The total volume of Eurasian Bank's senior unsecured bond issue is KZT22 billion (approximately USD49 million), of which KZT4 billion is already placed, and is listed at Kazakhstan Stock Exchange; its maturity is seven years, and the interest rate is fixed at 13% per annum. The obligations of Eurasian Bank to make payments under the senior unsecured bond issue will rank - at all times - at least pari-passu with the claims of all other unsecured and unsubordinated creditors of the bank, except for those claims that are preferred by any relevant law.

Moody's adds that the negative outlook on Eurasian Bank's debt and deposit ratings reflects continued pressure on the bank's credit profile from the still tough credit conditions in Kazakhstan. The rating agency notes that the bank's ratings may face downward pressure from any of the following developments: (i) a failure to maintain adequate capital ratios, as the bank's current level of loan loss provisioning may not be sufficient to absorb the emerging credit losses without depleting its capital cushion; (ii) a failure to reduce concentration in the loan book (20 largest exposures accounted for more than 400% of the bank's Tier 1 capital as at Q1 2010); or (iii) the bank's inability to improve revenue-generation capacity, which will further affect its capital (the bank has been loss-making on a pre-provision basis in 2009). The plans of the bank's shareholders to make a capital injection of USD50-100 million in mid-2011, if realised, would alleviate some of the pressure on the bank's ratings.

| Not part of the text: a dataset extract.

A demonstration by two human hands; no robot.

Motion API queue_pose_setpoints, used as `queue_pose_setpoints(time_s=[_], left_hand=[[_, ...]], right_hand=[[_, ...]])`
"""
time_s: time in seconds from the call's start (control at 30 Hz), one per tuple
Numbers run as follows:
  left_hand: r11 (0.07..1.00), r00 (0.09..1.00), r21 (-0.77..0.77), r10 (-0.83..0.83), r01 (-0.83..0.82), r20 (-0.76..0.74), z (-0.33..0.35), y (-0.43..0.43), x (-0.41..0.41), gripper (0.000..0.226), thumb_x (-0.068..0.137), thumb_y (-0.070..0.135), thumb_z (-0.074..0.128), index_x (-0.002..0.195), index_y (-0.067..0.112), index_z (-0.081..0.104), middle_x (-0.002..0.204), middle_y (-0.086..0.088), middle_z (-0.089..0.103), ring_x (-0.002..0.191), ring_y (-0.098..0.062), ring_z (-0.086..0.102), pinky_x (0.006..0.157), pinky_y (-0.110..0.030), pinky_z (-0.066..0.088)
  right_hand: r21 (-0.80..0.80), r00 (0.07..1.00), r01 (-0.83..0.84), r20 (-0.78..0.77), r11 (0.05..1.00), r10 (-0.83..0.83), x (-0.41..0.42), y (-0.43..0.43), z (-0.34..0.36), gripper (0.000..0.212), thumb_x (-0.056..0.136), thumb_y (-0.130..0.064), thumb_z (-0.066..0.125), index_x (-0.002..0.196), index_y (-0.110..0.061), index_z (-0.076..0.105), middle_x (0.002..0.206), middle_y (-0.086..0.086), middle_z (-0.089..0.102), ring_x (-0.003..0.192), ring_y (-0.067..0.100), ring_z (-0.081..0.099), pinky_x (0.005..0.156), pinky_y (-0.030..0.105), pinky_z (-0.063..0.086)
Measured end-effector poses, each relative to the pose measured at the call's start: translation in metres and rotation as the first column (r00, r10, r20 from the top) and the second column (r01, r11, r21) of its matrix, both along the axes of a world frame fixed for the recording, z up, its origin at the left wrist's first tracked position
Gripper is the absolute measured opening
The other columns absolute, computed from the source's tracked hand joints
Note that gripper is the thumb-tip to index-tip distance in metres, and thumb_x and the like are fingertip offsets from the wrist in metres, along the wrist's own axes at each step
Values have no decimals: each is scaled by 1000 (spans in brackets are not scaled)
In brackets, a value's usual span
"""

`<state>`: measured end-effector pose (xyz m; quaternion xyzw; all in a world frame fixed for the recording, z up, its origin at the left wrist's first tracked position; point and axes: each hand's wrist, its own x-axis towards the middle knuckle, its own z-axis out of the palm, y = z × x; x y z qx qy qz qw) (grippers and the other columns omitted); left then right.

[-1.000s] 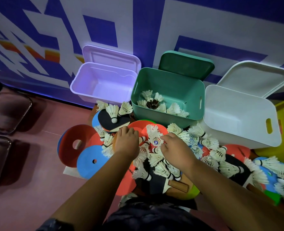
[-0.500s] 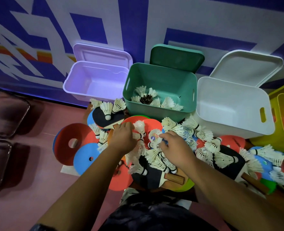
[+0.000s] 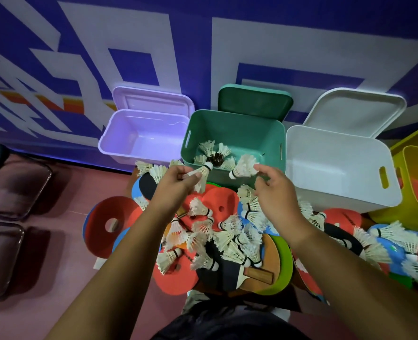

At the same time, if Eurasian Bank's borrower concentration is significantly reduced and its profitability on a pre-provision basis is restored, Moody's would consider changing the rating outlook to stable.

Moody's previous rating action on Eurasian Bank was on 24 February 2009, when the rating agency concluded the ratings review for possible downgrade and consequently left the bank's BFSR unchanged at E+ (mapping to a Baseline Credit Assessment of B1); confirmed the bank's local and foreign currency deposit ratings at B1; and assigned the negative outlook to the bank's deposit ratings.

The principal methodologies used in rating this issuer are "Bank Financial Strength Ratings: Global Methodology" (February 2007), and "Incorporation of Joint-Default Analysis into Moody's Bank Ratings: A Refined Methodology" (March 2007), which can be found at www.moodys.com in the Rating Methodologies sub-directory under the Research & Ratings tab. Other methodologies and factors that may have been considered in the process of rating this issuer can also be found in the Rating Methodologies sub-directory on Moody's website.

Headquartered in Almaty, Kazakhstan, Eurasian Bank reported total consolidated audited assets of KZT321 billion (USD2.2 billion) at 31 December 2009, while IFRS-compliant net loss for 2009 amounted to KZT13 billion (USD87 million).